Le pantoum
A – DéfinitionLe pantoum (ou pantoun) est un
poème à forme fixe dérivé du " pantun " malaisien . Ce fut
Victor Hugo qui, en 1828, l'introduisit en France, en traduisant en prose, une poésie malaise de cette forme... Charles Asselineau, essaya ensuite de constituer un poème français sur ce modèle, et y parvint. Théodore de Banville marcha sur ses traces ; Leconte de Lisle et bien d'autres suivirent.

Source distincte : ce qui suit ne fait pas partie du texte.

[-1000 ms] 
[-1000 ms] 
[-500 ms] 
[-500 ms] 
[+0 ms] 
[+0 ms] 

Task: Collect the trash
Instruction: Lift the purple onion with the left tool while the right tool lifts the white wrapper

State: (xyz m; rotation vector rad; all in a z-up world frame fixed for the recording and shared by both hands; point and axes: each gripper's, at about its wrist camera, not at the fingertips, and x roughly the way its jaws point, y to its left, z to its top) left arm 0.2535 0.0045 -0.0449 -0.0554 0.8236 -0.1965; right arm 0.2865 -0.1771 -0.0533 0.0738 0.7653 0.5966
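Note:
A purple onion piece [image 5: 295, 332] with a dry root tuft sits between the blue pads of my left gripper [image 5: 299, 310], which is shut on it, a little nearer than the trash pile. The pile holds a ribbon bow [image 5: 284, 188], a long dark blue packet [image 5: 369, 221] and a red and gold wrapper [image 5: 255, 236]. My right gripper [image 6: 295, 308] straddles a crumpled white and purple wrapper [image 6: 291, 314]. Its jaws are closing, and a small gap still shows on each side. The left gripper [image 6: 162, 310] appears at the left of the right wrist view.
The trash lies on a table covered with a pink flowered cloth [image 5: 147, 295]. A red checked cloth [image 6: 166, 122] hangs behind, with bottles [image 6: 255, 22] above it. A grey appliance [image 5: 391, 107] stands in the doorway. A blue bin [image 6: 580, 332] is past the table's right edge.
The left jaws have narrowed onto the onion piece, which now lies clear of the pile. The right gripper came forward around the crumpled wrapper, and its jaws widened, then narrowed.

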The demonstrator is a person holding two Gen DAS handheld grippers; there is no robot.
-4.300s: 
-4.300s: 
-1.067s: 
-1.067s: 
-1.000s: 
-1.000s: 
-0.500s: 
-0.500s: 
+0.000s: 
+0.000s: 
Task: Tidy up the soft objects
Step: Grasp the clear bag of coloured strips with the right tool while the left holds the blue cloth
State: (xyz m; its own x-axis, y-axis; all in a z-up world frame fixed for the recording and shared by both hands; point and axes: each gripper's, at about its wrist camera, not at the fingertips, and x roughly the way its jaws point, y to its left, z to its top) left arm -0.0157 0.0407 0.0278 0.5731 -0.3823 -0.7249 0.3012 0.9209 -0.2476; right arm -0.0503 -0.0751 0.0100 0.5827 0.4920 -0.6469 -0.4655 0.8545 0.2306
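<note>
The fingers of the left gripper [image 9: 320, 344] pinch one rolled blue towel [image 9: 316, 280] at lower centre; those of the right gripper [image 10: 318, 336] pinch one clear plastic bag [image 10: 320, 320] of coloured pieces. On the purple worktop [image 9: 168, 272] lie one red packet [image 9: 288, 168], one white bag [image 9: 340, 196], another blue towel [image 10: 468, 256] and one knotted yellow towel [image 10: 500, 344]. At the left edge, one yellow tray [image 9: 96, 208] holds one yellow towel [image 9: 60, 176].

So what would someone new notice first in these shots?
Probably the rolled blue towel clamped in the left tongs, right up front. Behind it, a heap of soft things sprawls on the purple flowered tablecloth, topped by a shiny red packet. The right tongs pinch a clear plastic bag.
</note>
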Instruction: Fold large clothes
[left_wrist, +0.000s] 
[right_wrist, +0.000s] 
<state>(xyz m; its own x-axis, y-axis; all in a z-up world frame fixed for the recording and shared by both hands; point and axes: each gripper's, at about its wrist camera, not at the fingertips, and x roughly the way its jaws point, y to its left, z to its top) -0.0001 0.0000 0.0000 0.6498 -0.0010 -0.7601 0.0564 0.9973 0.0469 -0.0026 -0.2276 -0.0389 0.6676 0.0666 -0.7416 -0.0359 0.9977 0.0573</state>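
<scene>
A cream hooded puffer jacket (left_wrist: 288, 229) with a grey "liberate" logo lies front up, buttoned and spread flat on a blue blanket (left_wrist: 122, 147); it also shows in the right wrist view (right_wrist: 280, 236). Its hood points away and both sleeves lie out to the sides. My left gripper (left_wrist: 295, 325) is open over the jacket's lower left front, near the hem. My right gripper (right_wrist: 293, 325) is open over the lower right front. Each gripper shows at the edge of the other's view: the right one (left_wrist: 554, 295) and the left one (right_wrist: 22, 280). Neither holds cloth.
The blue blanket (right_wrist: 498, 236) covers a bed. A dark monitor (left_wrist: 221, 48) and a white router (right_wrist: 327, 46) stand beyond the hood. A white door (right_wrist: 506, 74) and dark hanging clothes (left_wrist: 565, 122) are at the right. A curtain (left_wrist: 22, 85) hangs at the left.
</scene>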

B – Genres de pantoumOn distingue deux genres de pantoum: le
vrai (régulier ) et le
faux ( irrégulier).
B1- Le vrai pantoum " s'écrit en quatrains d'octosyllabes ( 8 ) ou de décasyllabes (10) à
rimes toujours croisées, avec un enchaînement de refrains entrelacés dont chacun n'apparaît que deux fois, de longueur indéterminée.
Le second et le quatrième vers de chacun des quatrains servent de premier et troisième vers au quatrain suivant ; dans le quatrain final, le premier vers du poème reparaît comme dernier vers. De plus, deux sens doivent se poursuivre parallèlement au cours du poème, un sens dans les deux premiers vers de chaque quatrain, un autre sens dans les deux vers suivants."(PTV).

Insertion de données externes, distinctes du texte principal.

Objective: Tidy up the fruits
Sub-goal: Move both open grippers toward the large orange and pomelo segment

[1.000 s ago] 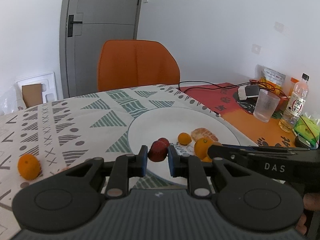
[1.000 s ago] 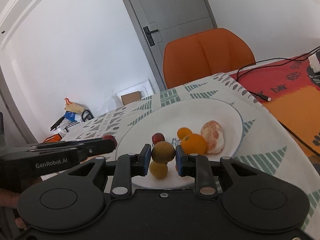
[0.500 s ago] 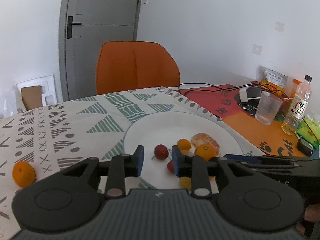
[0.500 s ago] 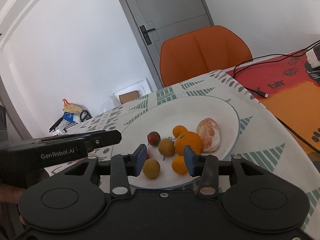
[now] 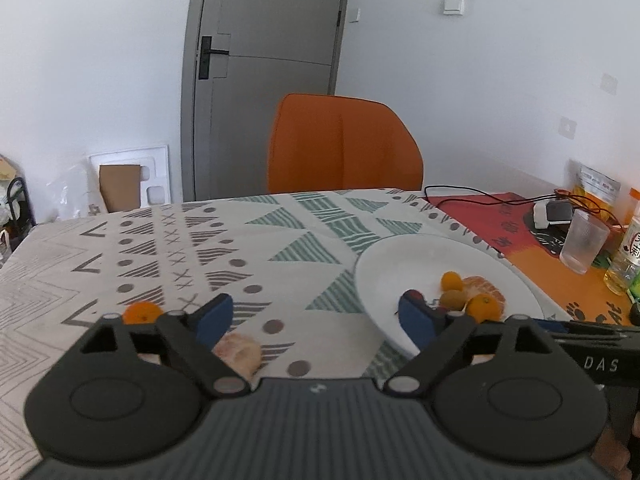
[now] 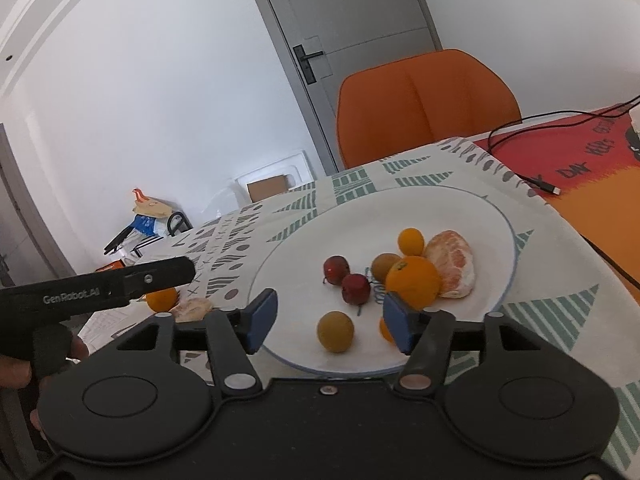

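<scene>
A white plate (image 6: pixel 480 216) on the patterned tablecloth holds two dark red fruits (image 6: pixel 355 288), a big orange (image 6: pixel 412 280), a peeled mandarin (image 6: pixel 452 264), a brownish fruit (image 6: pixel 384 266), a kumquat (image 6: pixel 411 241) and a yellow fruit (image 6: pixel 335 331). My right gripper (image 6: pixel 330 320) hovers at the plate's near rim, jaws opening, the yellow fruit lying untouched between them. My left gripper (image 5: pixel 314 316) is left of the plate (image 5: pixel 400 264), jaws opening wide over bare cloth. An orange (image 5: pixel 140 312) and a peeled piece (image 5: pixel 238 354) lie on the cloth by its left finger.
An orange chair (image 5: pixel 344 144) stands behind the table. To the right lie a red and orange mat (image 5: pixel 536 252), a black cable (image 6: pixel 532 176), a plastic cup (image 5: pixel 582 246) and a bottle (image 5: pixel 626 264). Boxes and bags sit on the floor at the left.
Both grippers let go of their fruits onto the plate and opened. The left gripper swung left off the plate toward the cloth. The right one stayed put.
</scene>
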A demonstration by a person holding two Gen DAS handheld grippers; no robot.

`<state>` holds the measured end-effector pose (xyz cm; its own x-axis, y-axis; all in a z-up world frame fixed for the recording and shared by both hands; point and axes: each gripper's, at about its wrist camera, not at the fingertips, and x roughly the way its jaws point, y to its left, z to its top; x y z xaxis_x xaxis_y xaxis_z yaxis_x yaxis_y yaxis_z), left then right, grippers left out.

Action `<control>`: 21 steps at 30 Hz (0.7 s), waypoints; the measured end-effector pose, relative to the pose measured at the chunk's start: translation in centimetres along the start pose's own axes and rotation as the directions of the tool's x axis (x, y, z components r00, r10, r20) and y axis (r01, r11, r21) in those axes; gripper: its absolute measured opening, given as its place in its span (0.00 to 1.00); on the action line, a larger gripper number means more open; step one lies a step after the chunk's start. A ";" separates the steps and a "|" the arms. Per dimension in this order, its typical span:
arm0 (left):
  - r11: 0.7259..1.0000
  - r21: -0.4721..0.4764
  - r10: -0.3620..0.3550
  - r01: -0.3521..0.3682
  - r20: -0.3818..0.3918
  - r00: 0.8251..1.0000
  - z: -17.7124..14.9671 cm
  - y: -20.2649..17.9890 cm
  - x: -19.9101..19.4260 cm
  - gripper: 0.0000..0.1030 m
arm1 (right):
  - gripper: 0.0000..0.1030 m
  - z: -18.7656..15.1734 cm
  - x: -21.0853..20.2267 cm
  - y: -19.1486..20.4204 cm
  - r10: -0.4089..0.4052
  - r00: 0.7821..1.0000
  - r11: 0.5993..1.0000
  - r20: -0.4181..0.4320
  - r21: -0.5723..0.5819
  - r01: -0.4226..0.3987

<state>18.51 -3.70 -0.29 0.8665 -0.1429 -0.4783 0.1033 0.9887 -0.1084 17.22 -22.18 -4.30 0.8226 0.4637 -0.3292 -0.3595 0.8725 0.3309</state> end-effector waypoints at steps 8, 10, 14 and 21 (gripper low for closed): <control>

*** Voici le schéma pour un
pantoum régulier( Q = quatrain ; V= vers ; A.B.C.D...rimes )
Q1 = V1--------------------A
V2---------------------------B
V3---------------------------A
V4---------------------------B
Q2 = V1--------------------B =V2/Q1
V2---------------------------C
V3---------------------------B =V4/Q1
V4---------------------------C
Q3 = V1--------------------C = V2/Q2
V2---------------------------D
V3---------------------------C = V4/Q2
V4---------------------------D
Q4 = V1--------------------D =V2/Q3
V2---------------------------E
V3---------------------------D =V4/Q3
V4---------------------------E
Q5 , Q6 , Q7 .....
pas de nombre déterminé de quatrains. *
Remarques :
1 - Le premier vers devant finir le poème ,il est à faire rimer avec le 3ème vers du dernier quatrain.

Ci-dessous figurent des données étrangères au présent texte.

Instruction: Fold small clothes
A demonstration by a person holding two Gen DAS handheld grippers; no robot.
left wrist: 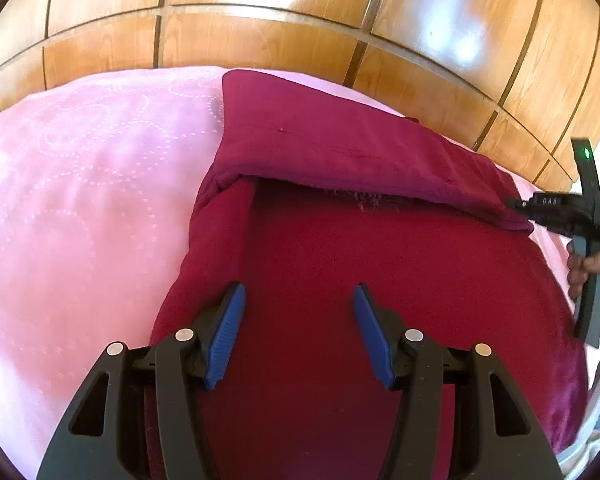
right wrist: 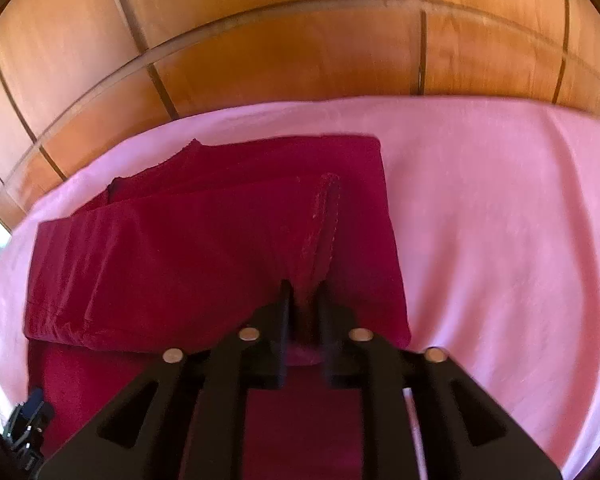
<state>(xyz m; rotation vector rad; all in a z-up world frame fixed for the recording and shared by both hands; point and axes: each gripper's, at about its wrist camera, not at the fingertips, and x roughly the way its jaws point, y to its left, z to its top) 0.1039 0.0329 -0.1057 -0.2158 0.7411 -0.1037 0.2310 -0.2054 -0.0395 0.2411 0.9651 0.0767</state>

2 - L'alternance des rimes ( masc./fém.) est à respecter dans chaque strophe.
♥ exemple: pantoum écrit par
Leconte de Lisle.
L'éclair vibre sa flèche torse
A l'horizon mouvant des flots.
Sur ta natte de fine écorce
Tu rêves, les yeux demi-clos.
A l'horizon mouvant des flots
La foudre luit sur les écumes.
Tu rêves, les yeux demi-clos
Dans la case que tu parfumes.
La foudre luit sur les écumes,
L'ombre est en proie au vent hurleur.
Dans la case que tu parfumes
Tu rêves et souris, ma fleur!
L'ombre est en proie au vent hurleur,
Il s'engouffre au fond des ravines.
Tu rêves et souris, ma fleur!
Le coeur plein de chansons divines.
Il s'engouffre au fond des ravines.
Parmi le fracas des torrents.
Le coeur plein de chansons divines
Monte, nage aux cieux transparents!
Parmi le fracas des torrents
L'arbre éperdu s'agite et plonge.
Monte, nage aux cieux transparents,
Sur l'aile d'un amoureux songe!
L'arbre éperdu s'agite et plonge
Le roc bondit déraciné.
Sur l'aile d'un amoureux songe
Berce ton coeur illuminé!
Le roc bondit déraciné,
Vers la mer ivre de sa force.
Berce ton coeur illuminé!
L'éclair vibre sa flèche torse.
B2 – Le faux pantoum * Le poème " Harmonie du soir " de
C .Baudelaire ( ci-dessous ) en est un , car il a dérogé aux règles sur trois points :
1- Il a opté pour des alexandrins.
2- Les rimes sont embrassées avec croisure à chaque strophe.
3- Le premier vers du poème n'est pas repris comme vers final.
Voici venir les temps où vibrant sur sa tige
Chaque fleur s'évapore ainsi qu'un encensoir ;
Les sons et les parfums tournent dans l'air du soir ;
Valse mélancolique et langoureux vertige !
Chaque fleur s'évapore ainsi qu'un encensoir ;
Le violon frémit comme un cœur qu'on afflige ;
Valse mélancolique et langoureux vertige !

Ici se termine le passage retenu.